- What you should do
Whenever the string "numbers" turns up in a line below, that line should be copied.

------ Data extract ------

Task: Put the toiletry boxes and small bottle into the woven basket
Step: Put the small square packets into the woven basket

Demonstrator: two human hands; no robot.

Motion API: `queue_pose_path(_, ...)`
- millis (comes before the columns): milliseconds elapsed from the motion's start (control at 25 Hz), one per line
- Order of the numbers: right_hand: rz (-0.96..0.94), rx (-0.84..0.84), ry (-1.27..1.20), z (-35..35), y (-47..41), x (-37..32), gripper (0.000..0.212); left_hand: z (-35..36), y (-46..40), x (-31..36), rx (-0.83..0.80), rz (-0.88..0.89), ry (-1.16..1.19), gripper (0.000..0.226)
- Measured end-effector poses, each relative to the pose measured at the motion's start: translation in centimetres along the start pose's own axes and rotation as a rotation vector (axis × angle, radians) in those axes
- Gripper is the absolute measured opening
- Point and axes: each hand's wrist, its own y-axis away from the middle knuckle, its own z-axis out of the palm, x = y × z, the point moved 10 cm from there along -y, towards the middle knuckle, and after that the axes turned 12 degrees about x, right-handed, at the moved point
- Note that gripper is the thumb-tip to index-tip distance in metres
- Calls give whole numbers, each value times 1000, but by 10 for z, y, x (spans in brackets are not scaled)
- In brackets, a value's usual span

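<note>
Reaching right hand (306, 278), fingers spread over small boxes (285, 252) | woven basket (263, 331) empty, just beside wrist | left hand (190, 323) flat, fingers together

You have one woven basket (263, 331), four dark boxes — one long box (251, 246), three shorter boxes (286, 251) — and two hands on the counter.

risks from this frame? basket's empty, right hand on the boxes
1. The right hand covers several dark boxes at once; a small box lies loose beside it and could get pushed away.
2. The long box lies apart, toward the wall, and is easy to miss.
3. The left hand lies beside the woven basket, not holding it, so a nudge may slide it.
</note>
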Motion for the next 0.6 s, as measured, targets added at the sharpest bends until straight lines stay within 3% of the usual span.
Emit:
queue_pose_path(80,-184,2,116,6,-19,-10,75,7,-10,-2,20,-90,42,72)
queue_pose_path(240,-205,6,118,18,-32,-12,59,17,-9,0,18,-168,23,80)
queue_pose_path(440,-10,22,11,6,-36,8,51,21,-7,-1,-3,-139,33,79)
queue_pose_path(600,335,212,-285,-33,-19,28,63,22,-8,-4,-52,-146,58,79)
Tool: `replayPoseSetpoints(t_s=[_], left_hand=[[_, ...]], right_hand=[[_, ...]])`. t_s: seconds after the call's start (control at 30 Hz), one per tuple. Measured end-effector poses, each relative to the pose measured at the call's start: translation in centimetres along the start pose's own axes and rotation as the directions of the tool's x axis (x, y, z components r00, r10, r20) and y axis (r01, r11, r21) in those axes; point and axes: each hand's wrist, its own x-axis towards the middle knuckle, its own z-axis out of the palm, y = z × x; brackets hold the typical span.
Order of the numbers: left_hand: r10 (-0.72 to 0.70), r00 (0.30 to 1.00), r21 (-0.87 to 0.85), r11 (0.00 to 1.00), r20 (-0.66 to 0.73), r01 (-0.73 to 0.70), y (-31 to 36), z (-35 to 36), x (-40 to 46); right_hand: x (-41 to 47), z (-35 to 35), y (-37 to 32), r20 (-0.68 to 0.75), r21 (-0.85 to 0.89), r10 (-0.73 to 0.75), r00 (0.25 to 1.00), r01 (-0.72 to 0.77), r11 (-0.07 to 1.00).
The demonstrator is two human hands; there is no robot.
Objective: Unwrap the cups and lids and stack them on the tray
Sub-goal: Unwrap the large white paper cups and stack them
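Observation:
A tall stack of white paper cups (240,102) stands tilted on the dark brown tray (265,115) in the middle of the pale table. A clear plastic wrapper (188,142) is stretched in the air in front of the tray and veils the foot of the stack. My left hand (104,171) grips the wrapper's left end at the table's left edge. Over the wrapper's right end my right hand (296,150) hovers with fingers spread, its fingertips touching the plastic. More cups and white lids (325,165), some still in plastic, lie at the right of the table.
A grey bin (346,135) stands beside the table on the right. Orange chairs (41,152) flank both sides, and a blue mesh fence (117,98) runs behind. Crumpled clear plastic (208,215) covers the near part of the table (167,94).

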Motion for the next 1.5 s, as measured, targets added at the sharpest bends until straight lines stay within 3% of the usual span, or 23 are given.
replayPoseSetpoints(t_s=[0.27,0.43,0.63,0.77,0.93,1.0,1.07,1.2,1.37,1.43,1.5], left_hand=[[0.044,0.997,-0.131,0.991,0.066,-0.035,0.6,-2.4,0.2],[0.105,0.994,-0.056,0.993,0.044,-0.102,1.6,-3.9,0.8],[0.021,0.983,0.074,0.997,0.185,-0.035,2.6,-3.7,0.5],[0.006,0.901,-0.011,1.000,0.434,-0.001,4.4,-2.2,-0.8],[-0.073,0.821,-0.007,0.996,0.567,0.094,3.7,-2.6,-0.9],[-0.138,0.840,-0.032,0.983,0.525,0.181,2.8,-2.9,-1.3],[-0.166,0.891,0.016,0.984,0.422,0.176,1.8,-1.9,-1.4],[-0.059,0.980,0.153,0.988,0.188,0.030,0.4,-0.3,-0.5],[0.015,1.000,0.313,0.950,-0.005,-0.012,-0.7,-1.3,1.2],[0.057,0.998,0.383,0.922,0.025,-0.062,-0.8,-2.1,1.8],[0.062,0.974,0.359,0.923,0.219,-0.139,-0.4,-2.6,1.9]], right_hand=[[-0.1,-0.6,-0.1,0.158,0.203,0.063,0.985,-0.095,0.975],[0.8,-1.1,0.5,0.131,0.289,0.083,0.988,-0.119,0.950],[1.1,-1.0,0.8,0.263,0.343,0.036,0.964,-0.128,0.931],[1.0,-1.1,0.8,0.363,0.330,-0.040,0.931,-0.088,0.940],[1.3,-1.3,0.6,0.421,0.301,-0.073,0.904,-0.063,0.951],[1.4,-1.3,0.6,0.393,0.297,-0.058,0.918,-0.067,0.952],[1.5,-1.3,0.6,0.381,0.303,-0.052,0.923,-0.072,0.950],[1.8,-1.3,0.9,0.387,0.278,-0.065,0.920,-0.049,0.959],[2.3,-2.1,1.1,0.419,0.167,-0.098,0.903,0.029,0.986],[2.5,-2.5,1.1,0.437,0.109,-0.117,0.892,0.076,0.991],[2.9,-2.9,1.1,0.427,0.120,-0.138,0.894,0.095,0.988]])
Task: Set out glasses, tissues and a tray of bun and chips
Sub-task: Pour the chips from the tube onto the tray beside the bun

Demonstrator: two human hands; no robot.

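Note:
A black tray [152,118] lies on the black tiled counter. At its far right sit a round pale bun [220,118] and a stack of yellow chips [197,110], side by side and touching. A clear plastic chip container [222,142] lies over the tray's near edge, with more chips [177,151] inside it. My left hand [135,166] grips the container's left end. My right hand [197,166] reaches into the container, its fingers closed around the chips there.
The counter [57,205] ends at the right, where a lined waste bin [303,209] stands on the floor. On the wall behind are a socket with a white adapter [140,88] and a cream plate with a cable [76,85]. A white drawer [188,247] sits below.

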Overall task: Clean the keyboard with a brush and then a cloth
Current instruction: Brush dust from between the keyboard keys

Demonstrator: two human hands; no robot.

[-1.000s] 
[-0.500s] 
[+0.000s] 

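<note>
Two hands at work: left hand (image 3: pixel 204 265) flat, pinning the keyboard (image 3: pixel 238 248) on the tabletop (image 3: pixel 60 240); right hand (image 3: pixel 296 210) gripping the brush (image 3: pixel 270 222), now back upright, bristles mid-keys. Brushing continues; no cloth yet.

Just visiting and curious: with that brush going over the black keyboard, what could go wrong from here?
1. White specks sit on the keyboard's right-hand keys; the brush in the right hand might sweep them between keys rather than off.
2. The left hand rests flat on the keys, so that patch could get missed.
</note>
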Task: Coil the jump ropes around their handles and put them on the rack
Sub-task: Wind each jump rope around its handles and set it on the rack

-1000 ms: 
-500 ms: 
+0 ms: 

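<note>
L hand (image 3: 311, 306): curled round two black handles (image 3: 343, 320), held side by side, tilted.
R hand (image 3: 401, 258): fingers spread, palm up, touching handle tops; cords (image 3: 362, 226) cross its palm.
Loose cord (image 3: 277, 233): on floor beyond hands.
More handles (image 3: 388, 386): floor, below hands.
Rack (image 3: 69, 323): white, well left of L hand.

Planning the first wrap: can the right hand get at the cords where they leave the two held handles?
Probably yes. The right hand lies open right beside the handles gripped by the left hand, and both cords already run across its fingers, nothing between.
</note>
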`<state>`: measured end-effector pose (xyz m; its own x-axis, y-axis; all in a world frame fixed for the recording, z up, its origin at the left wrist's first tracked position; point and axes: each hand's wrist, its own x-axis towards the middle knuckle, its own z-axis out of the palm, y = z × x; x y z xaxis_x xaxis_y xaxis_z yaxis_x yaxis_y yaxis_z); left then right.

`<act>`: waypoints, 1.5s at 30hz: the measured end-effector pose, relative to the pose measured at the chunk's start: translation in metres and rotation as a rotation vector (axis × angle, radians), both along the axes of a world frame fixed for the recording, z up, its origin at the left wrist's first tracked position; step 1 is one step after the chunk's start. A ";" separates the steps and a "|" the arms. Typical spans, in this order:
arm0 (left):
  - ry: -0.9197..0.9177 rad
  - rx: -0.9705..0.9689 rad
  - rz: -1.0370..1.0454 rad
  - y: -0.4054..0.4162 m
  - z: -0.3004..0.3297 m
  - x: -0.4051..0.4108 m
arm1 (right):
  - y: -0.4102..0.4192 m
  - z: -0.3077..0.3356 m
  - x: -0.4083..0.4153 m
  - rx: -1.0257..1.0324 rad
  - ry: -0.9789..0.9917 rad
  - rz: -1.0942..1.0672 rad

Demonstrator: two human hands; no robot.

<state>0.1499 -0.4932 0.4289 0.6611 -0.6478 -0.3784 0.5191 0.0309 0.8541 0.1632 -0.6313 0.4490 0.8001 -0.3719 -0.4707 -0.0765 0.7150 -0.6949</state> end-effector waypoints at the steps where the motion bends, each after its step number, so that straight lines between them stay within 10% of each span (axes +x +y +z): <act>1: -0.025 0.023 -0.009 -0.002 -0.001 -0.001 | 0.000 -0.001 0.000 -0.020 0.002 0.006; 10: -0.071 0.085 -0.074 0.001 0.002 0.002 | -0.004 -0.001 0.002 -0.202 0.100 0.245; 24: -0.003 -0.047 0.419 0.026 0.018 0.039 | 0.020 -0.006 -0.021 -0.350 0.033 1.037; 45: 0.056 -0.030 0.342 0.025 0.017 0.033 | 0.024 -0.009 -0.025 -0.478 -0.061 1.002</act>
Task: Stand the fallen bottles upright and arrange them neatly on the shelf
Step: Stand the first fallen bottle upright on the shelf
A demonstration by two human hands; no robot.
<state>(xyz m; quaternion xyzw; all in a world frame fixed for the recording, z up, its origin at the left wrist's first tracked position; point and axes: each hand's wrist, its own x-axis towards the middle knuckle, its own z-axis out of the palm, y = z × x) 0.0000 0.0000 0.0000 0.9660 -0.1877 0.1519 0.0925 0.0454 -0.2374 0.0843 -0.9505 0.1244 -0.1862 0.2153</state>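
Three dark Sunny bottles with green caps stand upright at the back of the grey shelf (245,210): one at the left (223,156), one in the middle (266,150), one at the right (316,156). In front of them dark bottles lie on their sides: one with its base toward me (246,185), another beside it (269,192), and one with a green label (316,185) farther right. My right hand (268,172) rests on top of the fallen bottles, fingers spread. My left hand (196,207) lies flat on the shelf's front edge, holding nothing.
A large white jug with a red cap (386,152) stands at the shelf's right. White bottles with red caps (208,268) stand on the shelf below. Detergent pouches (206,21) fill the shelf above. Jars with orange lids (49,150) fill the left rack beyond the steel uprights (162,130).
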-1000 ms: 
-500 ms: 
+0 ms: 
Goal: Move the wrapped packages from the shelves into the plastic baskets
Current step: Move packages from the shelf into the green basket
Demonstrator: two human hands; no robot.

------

- Task output
- Order of the numbers: right_hand: rz (-0.96..0.94), rx (-0.84..0.84), ry (-1.27..1.20), z (-35..35), y (-47..41), x (-37..32), gripper (0.000..0.212); left_hand: z (-35..36), y (-46..40), x (-31..36), rx (-0.83..0.80), rz (-0.88..0.89), ry (-1.16..1.19), gripper (0.000..0.226)
- Calls give whole numbers, each value times 1000, but by 10 for z, y, x (spans in brackets are not scaled)
Order of the numbers: left_hand: r10 (-0.72 to 0.70), r00 (0.30 to 1.00), r21 (-0.87 to 0.85), r11 (0.00 to 1.00), r20 (-0.66 to 0.73), r01 (-0.73 to 0.70), y (-31 to 36), z (-35 to 36), x (-40 to 46); right_hand: x (-41 to 47), z (-35 to 35), y (-37 to 32), r20 (-0.68 to 0.75), r21 (-0.85 to 0.89), r10 (-0.73 to 0.75), r00 (0.25 to 1.00), r01 (-0.72 to 0.77), r11 (-0.07 to 1.00).

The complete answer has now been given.